Enfin, la justice transitionnelle sera essentielle pour établir les responsabilités, obtenir réparation pour les victimes et permettre un nouveau départ. Mais les nouveaux maîtres de Damas seront-ils prêts à rendre des comptes ?
Une communauté internationale appelée à la rescousse
Pour avoir une chance de réussir sa transition post-Assad, la Syrie aura plus que jamais besoin de l’aide de la communauté internationale. Pas seulement en termes financiers pour la reconstruction, mais aussi et surtout en termes d’accompagnement politique.
L’ONU devra jouer un rôle moteur pour épauler le processus de paix et de réconciliation nationale. Une force de maintien de la paix sera sans doute nécessaire pour sécuriser le pays et empêcher les règlements de comptes.
« Si la communauté internationale se désinvestit, comme elle l’a fait en Irak après 2003, le risque est grand de voir la Syrie sombrer dans une spirale de violence et de fragmentation » prévient un analyste.
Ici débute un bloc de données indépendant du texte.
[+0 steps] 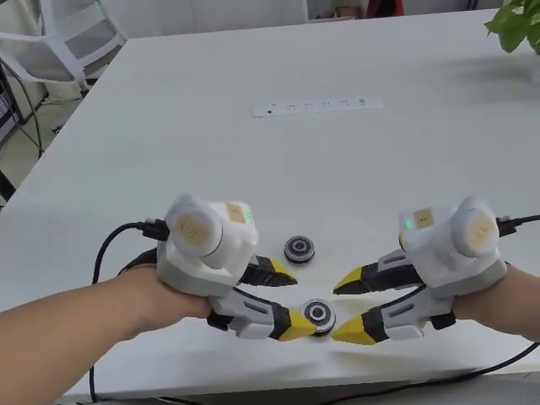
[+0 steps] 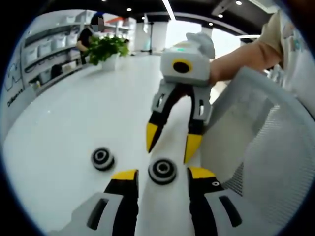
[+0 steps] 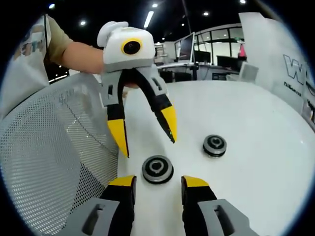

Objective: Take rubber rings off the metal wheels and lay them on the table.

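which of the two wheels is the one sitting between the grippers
The nearer wheel in the head view, right between the tips of the left hand-held gripper and right hand-held gripper. The other wheel sits farther back, clear of both.

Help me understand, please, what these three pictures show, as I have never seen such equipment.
There is no robot: a person holds a two-jaw gripper in each hand. The head view comes from a headset camera looking down at the white table. The two round views come from cameras on the grippers, each looking along its own yellow-tipped jaws toward the other gripper. On the table lie two small metal wheels with dark rings and a power strip. The left gripper and right gripper are both open, facing each other across the near wheel; the far wheel lies apart. Nothing is held.
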Available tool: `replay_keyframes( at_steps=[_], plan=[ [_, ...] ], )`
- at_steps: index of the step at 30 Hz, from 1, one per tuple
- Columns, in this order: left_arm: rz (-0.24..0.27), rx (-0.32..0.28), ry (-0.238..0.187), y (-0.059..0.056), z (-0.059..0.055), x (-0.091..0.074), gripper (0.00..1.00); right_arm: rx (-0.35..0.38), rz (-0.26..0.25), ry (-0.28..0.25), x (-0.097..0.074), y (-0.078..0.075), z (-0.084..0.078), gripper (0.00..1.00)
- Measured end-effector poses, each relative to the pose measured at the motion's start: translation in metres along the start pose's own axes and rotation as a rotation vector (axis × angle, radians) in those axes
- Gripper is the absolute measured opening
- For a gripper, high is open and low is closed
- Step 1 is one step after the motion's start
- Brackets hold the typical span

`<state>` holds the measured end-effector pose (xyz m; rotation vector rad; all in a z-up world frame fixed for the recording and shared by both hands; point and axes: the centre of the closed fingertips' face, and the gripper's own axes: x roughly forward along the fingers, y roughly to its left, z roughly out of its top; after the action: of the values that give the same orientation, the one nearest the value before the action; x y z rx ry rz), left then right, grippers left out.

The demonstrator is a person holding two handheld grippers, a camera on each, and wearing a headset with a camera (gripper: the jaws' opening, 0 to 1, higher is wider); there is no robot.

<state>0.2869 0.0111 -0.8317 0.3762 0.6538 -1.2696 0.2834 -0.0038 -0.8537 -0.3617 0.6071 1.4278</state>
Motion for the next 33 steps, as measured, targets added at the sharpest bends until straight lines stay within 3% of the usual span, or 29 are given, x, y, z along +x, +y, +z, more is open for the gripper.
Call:
replay_keyframes(
  at_steps=[13,24,33],
  plan=[
    [-0.023,0.005,0.019,-0.005,-0.001,0.015,0.27,0.024,0.003,-0.007,0.002,-0.002,-0.003,0.33],
    [-0.009,0.032,0.021,-0.003,-0.004,0.022,0.18,0.03,0.007,-0.011,0.003,-0.001,-0.003,0.33],
    [0.007,0.108,0.013,-0.004,-0.005,0.022,0.16,0.026,0.01,-0.013,0.005,-0.003,-0.003,0.32]
  ],
)
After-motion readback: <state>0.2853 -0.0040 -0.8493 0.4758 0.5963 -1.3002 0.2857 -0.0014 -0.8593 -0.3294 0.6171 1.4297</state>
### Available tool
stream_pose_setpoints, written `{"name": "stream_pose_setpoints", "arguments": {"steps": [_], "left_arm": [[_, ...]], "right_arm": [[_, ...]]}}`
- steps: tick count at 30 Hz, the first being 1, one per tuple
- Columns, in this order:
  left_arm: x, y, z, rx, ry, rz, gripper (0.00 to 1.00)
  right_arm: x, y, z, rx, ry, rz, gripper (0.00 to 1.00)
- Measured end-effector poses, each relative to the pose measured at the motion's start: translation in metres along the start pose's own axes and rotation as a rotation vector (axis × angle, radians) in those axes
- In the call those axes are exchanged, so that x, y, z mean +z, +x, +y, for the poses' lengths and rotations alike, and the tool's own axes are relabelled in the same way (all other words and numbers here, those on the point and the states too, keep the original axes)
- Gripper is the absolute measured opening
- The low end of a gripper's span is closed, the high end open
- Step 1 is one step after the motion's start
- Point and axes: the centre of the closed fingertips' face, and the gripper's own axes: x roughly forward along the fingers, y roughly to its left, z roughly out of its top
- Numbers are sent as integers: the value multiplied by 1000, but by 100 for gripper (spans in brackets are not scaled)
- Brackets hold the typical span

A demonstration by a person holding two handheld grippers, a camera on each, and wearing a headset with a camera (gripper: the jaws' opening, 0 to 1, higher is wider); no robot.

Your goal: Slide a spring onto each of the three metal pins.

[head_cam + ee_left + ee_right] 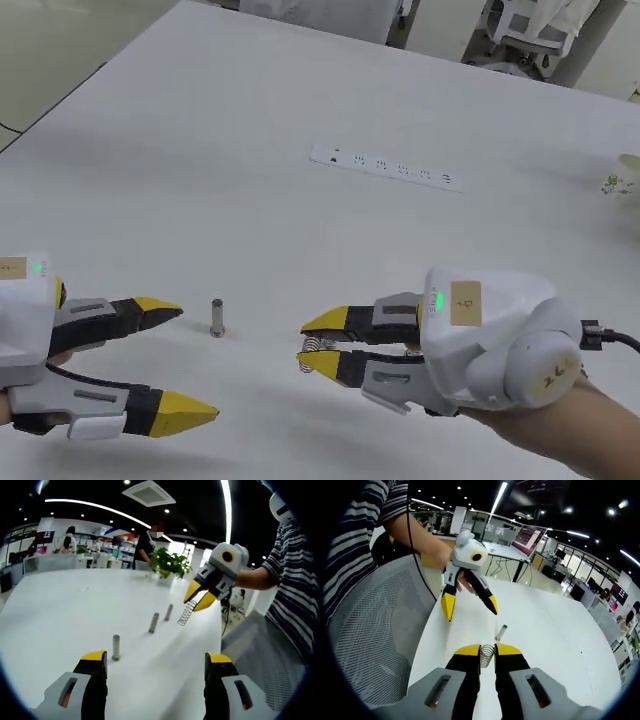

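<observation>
Head view, along the near edge of the white table: on the left, the left gripper hovers with its jaws spread wide and nothing between them. Just past its upper tip a metal pin stands upright on the surface. Moving right, the right gripper is clamped on a spring, its coils poking out past the yellow tips, apart from that pin. Left gripper view shows a near pin, a middle pin and a far pin in a row, the spring just beside the far one. Toward the far edge lies a power strip.
</observation>
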Motion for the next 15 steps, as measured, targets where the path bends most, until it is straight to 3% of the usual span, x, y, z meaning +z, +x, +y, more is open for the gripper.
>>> {"name": "stream_pose_setpoints", "arguments": {"steps": [8,15], "left_arm": [[-1,-10,10,50,-16,-24,97],[1,-16,17,82,-20,-35,98]], "right_arm": [[-1,2,-2,-3,-1,5,7],[-2,5,-5,-7,8,7,7]]}}
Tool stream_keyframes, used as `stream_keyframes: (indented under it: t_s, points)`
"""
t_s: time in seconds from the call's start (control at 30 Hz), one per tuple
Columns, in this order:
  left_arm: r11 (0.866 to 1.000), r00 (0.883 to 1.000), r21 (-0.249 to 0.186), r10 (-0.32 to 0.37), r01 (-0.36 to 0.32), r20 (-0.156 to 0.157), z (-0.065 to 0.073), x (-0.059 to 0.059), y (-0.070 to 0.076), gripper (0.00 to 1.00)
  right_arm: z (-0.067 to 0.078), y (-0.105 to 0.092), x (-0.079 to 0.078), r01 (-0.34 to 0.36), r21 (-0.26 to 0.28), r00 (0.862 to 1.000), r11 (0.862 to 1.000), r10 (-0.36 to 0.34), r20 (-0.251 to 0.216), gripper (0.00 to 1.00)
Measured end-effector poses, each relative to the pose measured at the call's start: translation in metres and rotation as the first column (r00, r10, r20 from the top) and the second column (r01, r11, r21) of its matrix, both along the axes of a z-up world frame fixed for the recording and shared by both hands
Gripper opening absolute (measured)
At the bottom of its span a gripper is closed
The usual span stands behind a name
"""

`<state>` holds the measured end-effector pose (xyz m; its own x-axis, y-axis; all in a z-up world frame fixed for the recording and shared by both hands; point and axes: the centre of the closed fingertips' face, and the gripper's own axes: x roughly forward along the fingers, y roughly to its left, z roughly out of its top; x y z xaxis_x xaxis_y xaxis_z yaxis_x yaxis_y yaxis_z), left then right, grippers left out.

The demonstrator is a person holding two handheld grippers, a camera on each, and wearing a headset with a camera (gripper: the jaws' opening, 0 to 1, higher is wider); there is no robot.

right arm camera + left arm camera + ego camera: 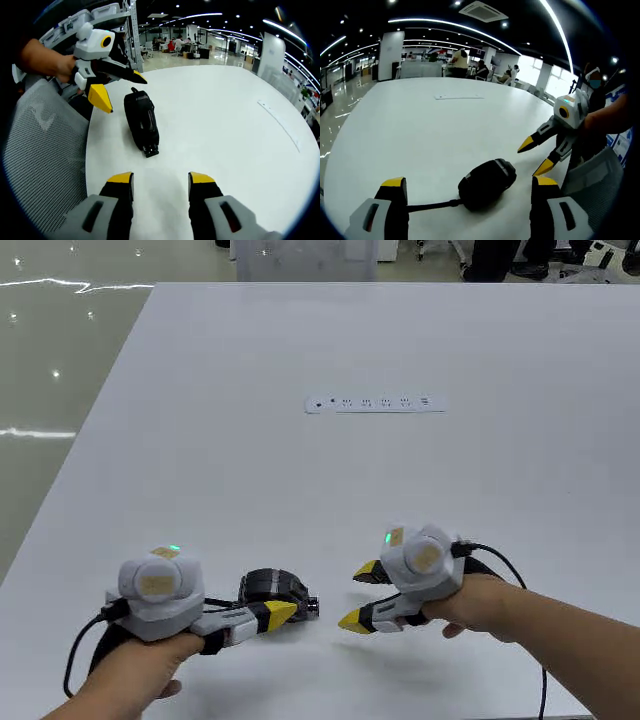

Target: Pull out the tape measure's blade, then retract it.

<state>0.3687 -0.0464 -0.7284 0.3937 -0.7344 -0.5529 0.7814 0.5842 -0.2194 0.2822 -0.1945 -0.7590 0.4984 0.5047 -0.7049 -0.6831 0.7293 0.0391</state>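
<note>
on white table [300,340] sits rounded black tape measure [272,586].

This is a big open-plan office or lab hall. A broad white tabletop [300,490] carries a white power strip [375,403] near its far edge. Off its left edge lies a glossy floor [50,360] that mirrors the ceiling lamps. In the left gripper view, long curved strip lights [470,22] and a ceiling air vent [483,10] run overhead, with a white pillar [390,55] and people at desks [470,62] beyond the far edge. The right gripper view shows a metal storage rack [127,25] and a grey mesh chair back [45,150] beside the tabletop.
</note>
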Motion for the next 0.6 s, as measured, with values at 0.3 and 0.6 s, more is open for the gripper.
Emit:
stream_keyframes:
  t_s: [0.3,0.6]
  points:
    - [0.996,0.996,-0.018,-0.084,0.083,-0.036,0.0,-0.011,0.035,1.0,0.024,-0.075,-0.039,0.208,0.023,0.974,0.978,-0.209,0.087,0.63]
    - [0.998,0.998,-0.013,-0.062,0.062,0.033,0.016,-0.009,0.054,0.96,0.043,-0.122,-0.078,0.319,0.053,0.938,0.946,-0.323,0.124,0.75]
Les Etats-Unis, la Russie et l’Union Européenne, en dépit de leurs divergences, ont une responsabilité particulière. Ils devront mettre tout leur poids dans la balance pour créer les conditions d’une transition réussie.
Après tant d’années d’une guerre dont ils étaient devenus les dommages collatéraux, les Syriens méritent plus que tout de retrouver la paix, la sécurité et la dignité. La chute de Bachar el-Assad leur en offre enfin l’occasion. Aux acteurs locaux, régionaux et internationaux de se montrer à la hauteur de ce moment historique. L’avenir de la Syrie et la stabilité de toute la région en dépendent.